NUNUKAN – Banjir bandang melanda Kecamatan Lumbis Hulu, Kabupaten Nunukan yang terjadi pada Jumat (10/1/2025) lalu dipastikan sebagai masalah pelik yang sulit terselesaikan.
Alasannya, cikal bakal bencana alam yang terjadi itu merupakan luapan air sungai berasal dari luar negara, yakni Malaysia. Sedangkan sejumlah wilayah yang mendapatkan dampak buruknya, sejumlah daerah di pedalaman Kabupaten Nunukan yang berada di kawasan perbatasan antara kedua negara.
Akibatnya, seperti dikatakan Kepala BPBD Nunukan, Arief Budiman, Pemerintah Daerah Kabupten Nunukan selalu menyiagakan dana Belanja Tidak Terduga (BTT) sekitar Rp 30 miliar untuk bantuan pasca banjir.
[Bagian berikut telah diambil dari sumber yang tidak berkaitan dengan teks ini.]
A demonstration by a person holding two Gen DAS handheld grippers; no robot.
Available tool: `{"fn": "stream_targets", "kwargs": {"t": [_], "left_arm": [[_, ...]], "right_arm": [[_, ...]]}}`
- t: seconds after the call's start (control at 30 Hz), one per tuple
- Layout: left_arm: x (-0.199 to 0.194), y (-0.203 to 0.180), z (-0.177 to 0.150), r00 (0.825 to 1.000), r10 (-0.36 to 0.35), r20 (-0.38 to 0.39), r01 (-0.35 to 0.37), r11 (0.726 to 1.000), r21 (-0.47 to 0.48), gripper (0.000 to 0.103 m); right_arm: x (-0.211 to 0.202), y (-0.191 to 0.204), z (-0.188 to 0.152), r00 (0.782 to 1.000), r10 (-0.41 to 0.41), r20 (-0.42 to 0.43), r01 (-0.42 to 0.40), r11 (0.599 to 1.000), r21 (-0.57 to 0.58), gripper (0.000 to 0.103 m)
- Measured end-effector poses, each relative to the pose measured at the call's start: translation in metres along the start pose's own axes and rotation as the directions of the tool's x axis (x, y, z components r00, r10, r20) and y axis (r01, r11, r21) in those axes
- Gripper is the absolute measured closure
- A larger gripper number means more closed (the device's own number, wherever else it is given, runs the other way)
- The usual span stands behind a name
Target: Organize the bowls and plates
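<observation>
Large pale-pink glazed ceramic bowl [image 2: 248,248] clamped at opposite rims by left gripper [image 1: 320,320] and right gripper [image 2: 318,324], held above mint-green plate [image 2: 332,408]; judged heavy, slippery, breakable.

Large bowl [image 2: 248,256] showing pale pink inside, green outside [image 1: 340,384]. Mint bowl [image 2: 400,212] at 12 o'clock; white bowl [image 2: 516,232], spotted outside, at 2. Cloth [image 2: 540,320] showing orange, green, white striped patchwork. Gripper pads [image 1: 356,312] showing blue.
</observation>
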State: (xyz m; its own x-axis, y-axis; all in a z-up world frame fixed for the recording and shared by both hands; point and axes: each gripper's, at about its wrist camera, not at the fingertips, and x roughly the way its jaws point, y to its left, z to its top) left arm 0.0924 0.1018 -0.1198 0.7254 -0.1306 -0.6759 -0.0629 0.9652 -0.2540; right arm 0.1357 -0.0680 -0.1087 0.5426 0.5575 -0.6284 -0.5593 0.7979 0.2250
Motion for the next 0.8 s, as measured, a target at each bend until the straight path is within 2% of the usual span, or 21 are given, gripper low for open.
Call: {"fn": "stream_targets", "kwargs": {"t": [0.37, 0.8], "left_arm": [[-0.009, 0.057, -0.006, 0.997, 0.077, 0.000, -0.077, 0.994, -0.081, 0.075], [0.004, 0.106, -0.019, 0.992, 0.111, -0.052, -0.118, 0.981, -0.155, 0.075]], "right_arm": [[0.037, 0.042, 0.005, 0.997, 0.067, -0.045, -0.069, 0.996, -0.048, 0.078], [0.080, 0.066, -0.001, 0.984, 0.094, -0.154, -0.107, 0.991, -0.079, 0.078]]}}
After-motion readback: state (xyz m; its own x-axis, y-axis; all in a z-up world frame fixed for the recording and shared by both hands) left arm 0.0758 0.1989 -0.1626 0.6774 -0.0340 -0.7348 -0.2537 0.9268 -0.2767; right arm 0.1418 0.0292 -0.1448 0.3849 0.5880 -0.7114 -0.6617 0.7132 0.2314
Dalam tiga tahun terakhir, banjir bandang terbesar terjadi pada September 2023. Banjir dengan ketinggian air mencapai 5 meter di areal permukiman penduduk jugaa merendam fasilitas umum, sekolah dan Kantor Camat.
“Data kami mencatat sepuluh desa di Kecamatan Sembakung terdampak parah. Diantaranya, Desa Manuk Bungkul, Desa Atap, dan Desa Lubakan,” kata Arief Budiman.
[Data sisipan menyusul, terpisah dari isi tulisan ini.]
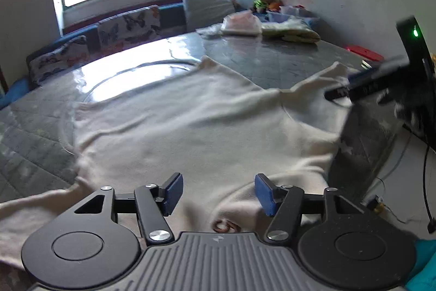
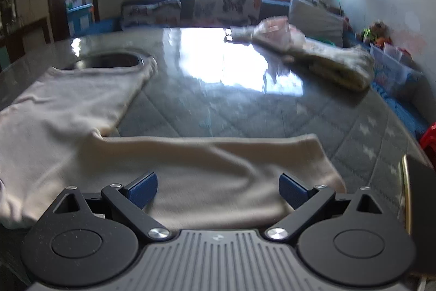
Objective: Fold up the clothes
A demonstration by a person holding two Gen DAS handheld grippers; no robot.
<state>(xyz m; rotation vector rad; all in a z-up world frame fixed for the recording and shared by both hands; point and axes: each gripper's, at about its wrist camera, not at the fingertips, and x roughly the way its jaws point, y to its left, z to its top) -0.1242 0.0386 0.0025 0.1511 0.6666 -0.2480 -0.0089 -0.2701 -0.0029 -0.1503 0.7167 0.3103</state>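
Observation:
A cream sweater (image 1: pixel 196 122) lies spread flat on the glossy grey table (image 1: pixel 286 56). My left gripper (image 1: pixel 218 192) is open and empty, its blue pads hovering over the near edge of the sweater by a small brown mark (image 1: pixel 226 226). My right gripper (image 2: pixel 218 190) is open and empty above one sleeve (image 2: pixel 218 162) of the sweater (image 2: pixel 62 111), which stretches right across the table (image 2: pixel 245 105). The right gripper also shows blurred at the right edge of the left wrist view (image 1: pixel 381 83), over the sleeve end.
Folded clothes and a plastic bag (image 1: pixel 269 26) lie at the far end of the table; they also show in the right wrist view (image 2: pixel 308 51). A sofa with butterfly cushions (image 1: pixel 122 29) stands under the window. The table's right edge (image 1: pixel 365 132) drops to the floor with cables.

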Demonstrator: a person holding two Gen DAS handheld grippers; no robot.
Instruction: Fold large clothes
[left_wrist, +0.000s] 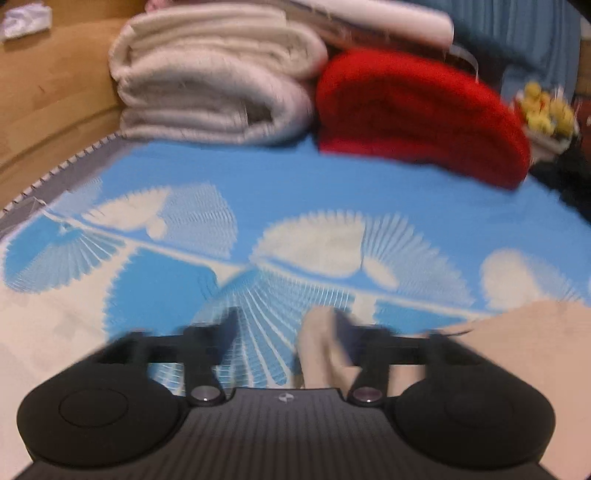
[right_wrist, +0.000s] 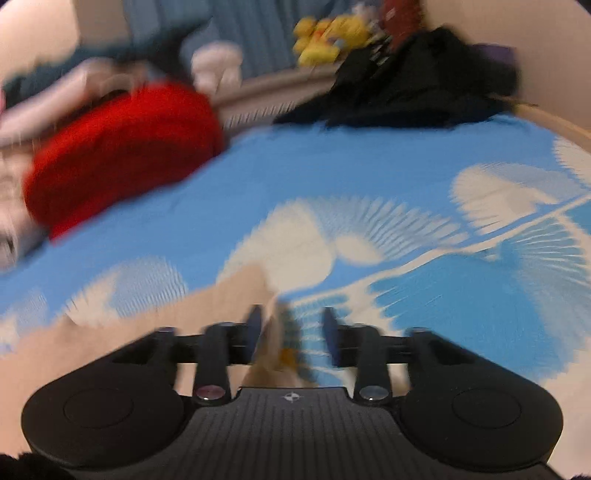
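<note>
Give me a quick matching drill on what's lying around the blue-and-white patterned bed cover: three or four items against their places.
Items:
1. folded cream blanket
2. red fleece bundle
3. yellow plush toys
4. black clothing pile

Places:
A. far right corner of the bed, right wrist view
B. far left, beside the wooden edge, left wrist view
C. behind the bed's far edge, against the blue curtain
D. directly right of the cream blanket, touching it

Pairs: 1-B, 2-D, 3-C, 4-A

blue-white patterned sheet (left_wrist: 332, 192), red blanket (left_wrist: 417, 114), beige garment (left_wrist: 517, 332)
</note>
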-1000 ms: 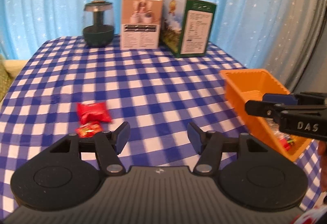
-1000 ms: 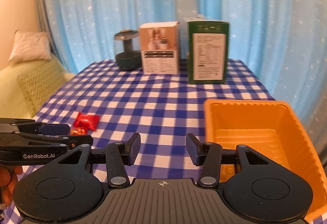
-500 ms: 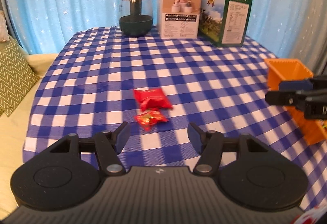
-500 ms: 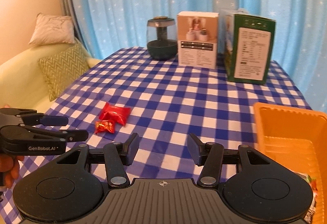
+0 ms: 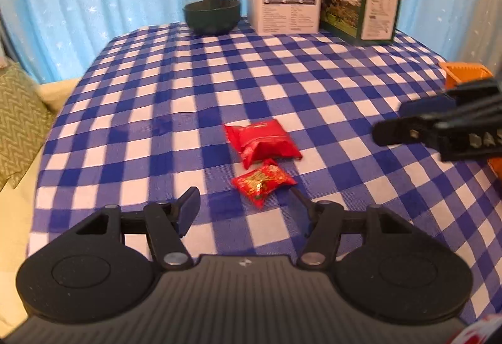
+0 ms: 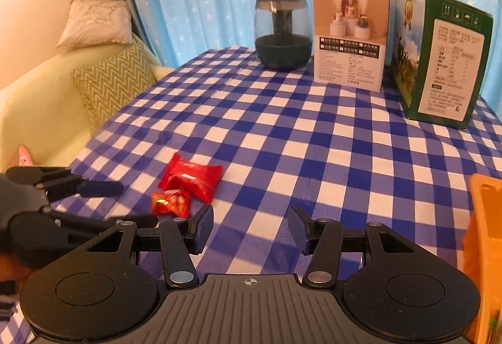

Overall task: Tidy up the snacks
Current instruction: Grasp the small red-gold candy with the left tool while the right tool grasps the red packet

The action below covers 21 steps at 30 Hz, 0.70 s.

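Observation:
Two red snack packets lie together on the blue checked tablecloth: a larger red packet (image 5: 262, 143) (image 6: 191, 179) and a smaller patterned red packet (image 5: 262, 184) (image 6: 171, 202) in front of it. My left gripper (image 5: 244, 202) is open and empty, low over the cloth, with the small packet just ahead between its fingertips. My right gripper (image 6: 249, 221) is open and empty, to the right of the packets. The orange tray (image 5: 464, 74) (image 6: 484, 234) sits at the right edge of the table.
At the back of the table stand a dark glass humidifier (image 5: 211, 8) (image 6: 282, 30), a white box (image 5: 284, 11) (image 6: 349, 36) and a green box (image 5: 364, 14) (image 6: 442, 61). A sofa with cushions (image 6: 109, 83) is left of the table. Blue curtains hang behind.
Both grippers have swung left and moved toward the two red packets. The packets now sit just ahead of my left fingertips. The orange tray has slid to the right edge of both views.

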### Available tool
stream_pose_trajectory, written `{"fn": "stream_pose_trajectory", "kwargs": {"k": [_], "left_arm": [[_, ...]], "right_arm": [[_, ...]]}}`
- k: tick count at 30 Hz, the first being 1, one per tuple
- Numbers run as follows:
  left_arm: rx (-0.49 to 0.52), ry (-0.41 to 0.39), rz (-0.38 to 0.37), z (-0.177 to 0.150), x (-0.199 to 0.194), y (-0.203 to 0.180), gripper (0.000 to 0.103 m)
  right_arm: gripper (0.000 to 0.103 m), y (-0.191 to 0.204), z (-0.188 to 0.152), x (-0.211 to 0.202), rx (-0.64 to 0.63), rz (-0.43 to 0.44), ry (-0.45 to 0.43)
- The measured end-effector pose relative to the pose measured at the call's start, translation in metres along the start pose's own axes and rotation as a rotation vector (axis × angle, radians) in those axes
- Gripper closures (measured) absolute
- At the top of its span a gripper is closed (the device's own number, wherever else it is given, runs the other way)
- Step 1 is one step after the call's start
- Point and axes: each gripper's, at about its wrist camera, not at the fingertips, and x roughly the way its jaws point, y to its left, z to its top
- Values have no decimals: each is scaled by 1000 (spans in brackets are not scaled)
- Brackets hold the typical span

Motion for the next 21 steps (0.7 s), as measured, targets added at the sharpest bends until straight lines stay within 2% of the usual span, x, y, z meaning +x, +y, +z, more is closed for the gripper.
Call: {"fn": "stream_pose_trajectory", "kwargs": {"k": [5, 10, 21], "left_arm": [[76, 15, -10, 4, 13, -8, 47], [80, 12, -35, 7, 25, -2, 52], [48, 8, -92, 11, 28, 0, 80]], "right_arm": [[50, -7, 0, 17, -4, 8, 26], [50, -12, -1, 23, -7, 7, 31], [50, -20, 2, 31, 2, 4, 24]]}}
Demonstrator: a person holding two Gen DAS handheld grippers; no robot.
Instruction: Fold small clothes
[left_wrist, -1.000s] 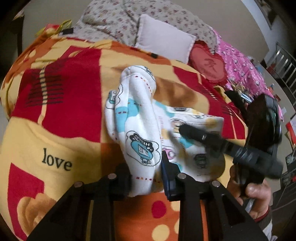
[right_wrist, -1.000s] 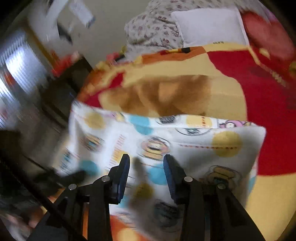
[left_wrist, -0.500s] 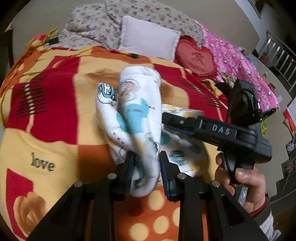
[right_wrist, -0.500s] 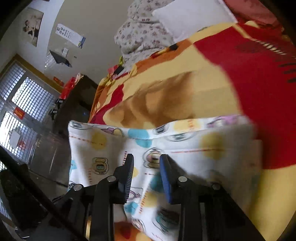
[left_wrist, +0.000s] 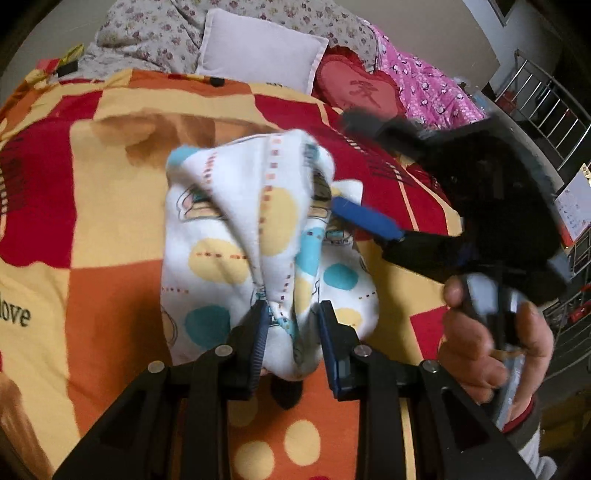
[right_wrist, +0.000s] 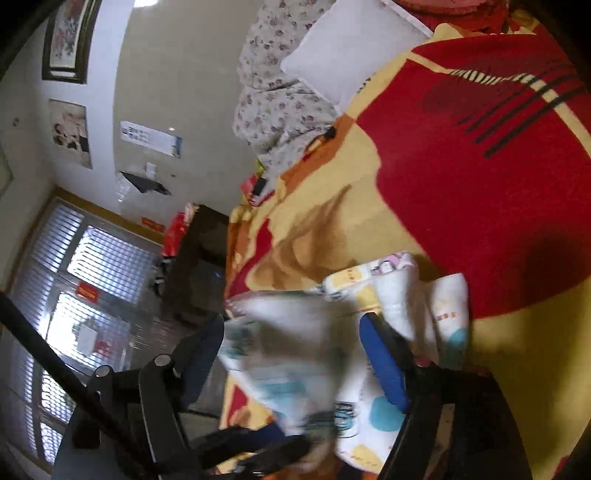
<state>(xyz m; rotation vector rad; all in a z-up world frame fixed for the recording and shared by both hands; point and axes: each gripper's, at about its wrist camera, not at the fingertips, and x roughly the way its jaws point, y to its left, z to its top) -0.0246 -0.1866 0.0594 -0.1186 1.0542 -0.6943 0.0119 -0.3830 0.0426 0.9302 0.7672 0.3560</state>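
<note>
The left claw (left_wrist: 291, 336) fills the bottom of the left wrist view: two black angular arms with round silver screws, ending in ribbed pads edged in blue. At right in that frame, the right claw (left_wrist: 340, 162) is a bulky black housing, blurred, with one finger faced in bright blue. Below it, the person's right hand (left_wrist: 495, 347) shows tan, creased skin, with a grey sleeve and a dark red cuff at lower right.
</note>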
Rutinitas banjir kiriman dari Malaysia, dikatakan Arief yang terjadi setiap tahun melanda sejumlah wilayah pelosok di pedalaman dan perbatasan RI–Malaysia adalah Kecamatan Lumbis Pansiangan, Lumbis Hulu, hingga Kecamatan Sembakung.
Terbaru, lanjut Kepala BPBD Kabupaten Nunukan ini, banjir bandang melanda Kecamatan Lumbis Hulu, wilayah terisolir di Perbatasan RI–Malaysia, di Kabupaten Nunukan pada, Jumat (10/1/2025) terjadi sekitar Pk. 03.00 WIB dini hari saat warga sedang tidur lelap.
Bahwa penyebab bencana alam yang merugikan wilayah negara RI, dalam hal ini Kabupaten Nunukan tersebut adalah ‘kiriman’ dari negara Malaysia, penggundulan hutan yang dieksploitsi menjadi perkebunan kelapa sawit di sejumlah kawasan perbatasan di negeri jiran tersebut sehingga minimnya hutan tidak mampu menyerap air hujan mengakibatkan banjir yang tidak terkawal.
“Berbeda dengan hutan di wilayah negara kita yang kondisinya masih alami,” tegas Arief.
Tidak tinggal diam pada kondisi tersebut, lanjut Arief, Pemerintah Daerah Kabupaten Nunukan mengangkat persoalan tersebut untuk dibahas pada pertemuan bilateral kedua negara, pertemuan Sosial Ekonomi Malaysia-Indonesia (Sosek Malindo) di Balikpapan, Kalimantan Timur. Dalam momen tersebut, banjir kiriman Malaysia menjadi salah satu isu krusial dalam Sosek Malindo.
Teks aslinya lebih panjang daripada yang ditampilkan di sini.